* [Your goal]
The expected answer is the set of lines in the data below between the line holding "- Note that" and the line holding "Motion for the", inclusive, written out exactly.

= = = = = = =

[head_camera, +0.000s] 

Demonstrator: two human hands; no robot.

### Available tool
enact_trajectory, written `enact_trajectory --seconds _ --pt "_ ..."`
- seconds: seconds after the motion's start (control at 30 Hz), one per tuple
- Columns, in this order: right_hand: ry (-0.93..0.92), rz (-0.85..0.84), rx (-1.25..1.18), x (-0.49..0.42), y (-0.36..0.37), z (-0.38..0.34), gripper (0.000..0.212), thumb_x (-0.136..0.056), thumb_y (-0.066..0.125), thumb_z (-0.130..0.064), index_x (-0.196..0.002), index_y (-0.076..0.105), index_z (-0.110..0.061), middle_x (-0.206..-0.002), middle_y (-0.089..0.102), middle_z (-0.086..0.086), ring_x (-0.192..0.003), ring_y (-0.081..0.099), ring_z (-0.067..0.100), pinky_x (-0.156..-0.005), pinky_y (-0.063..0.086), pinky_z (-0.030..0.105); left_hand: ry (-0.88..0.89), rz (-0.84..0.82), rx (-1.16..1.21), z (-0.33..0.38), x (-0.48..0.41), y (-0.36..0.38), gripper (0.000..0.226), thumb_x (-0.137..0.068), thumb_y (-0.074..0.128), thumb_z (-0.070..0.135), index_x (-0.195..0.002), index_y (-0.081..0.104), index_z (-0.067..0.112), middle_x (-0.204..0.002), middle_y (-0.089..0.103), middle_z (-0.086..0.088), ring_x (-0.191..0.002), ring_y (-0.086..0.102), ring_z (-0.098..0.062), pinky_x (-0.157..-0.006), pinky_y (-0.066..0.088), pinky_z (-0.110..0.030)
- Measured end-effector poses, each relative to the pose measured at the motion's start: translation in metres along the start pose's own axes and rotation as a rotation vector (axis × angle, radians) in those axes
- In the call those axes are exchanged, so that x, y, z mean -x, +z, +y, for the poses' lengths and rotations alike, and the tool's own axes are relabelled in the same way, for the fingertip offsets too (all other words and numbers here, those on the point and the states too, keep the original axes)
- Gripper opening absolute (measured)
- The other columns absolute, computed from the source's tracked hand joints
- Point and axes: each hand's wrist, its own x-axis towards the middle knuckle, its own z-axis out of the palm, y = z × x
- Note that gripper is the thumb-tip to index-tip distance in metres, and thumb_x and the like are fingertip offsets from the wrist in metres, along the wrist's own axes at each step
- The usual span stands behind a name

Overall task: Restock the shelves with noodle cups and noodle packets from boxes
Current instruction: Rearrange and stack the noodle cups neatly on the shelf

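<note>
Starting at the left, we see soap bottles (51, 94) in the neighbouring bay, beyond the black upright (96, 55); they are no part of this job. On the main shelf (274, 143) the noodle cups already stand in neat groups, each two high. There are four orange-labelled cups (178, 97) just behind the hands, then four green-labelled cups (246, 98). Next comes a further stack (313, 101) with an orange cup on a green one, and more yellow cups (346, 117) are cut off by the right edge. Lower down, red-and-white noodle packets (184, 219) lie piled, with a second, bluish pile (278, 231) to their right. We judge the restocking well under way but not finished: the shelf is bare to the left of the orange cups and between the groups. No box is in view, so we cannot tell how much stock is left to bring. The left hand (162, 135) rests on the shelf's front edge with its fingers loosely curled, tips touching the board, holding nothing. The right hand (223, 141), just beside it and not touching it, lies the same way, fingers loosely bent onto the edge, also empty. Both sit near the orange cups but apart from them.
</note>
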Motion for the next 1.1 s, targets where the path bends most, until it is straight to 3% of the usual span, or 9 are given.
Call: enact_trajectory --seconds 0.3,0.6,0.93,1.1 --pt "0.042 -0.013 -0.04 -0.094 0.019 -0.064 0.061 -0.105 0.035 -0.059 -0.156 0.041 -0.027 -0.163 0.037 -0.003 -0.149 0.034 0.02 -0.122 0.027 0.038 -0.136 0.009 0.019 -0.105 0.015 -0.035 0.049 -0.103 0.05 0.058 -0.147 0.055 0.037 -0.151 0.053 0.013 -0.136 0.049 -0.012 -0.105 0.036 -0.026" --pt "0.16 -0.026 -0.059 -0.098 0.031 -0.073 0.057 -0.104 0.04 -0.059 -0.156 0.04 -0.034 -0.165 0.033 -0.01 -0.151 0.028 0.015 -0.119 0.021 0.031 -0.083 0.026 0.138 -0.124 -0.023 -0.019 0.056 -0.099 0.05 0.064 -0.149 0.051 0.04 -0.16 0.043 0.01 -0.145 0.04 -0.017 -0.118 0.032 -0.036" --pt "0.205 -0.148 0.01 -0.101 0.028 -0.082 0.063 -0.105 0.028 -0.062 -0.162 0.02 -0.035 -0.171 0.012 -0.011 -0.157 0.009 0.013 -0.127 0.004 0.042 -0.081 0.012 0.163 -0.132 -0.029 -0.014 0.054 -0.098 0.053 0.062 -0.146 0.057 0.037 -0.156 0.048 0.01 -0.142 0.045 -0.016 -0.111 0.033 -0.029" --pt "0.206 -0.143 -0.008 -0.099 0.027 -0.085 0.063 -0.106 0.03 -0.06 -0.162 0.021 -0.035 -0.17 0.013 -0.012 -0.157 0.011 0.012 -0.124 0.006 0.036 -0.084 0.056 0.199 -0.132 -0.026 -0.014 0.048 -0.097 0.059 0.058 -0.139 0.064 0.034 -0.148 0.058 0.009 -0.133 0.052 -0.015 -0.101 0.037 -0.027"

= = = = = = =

* [Solution to this problem]
- Note that gripper is the thumb-tip to index-tip distance in metres, and thumb_x and the like are fingertip offsets from the wrist in metres, along the wrist's own axes at each step
- The usual span stands behind a name

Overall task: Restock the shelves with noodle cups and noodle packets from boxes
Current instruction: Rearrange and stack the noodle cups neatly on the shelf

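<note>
Starting at the left, we see soap bottles (51, 94) in the neighbouring bay, beyond the black upright (96, 55); they are no part of this job. On the main shelf (274, 143) the noodle cups already stand in neat groups, each two high. There are four orange-labelled cups (178, 97) just behind the hands, then four green-labelled cups (246, 98). Next comes a further stack (313, 101) with an orange cup on a green one, and more yellow cups (346, 117) are cut off by the right edge. Lower down, red-and-white noodle packets (184, 219) lie piled, with a second, bluish pile (278, 231) to their right. We judge the restocking well under way but not finished: the shelf is bare to the left of the orange cups and between the groups. No box is in view, so we cannot tell how much stock is left to bring. The left hand (162, 135) rests on the shelf's front edge with its fingers loosely curled, tips touching the board, holding nothing. The right hand (223, 141), just beside it and not touching it, lies the same way, fingers loosely bent onto the edge, also empty. Both sit near the orange cups but apart from them.
</note>
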Motion for the next 1.1 s, targets where the path bends most, until it is straight to 3% of the usual span, or 9 are given.

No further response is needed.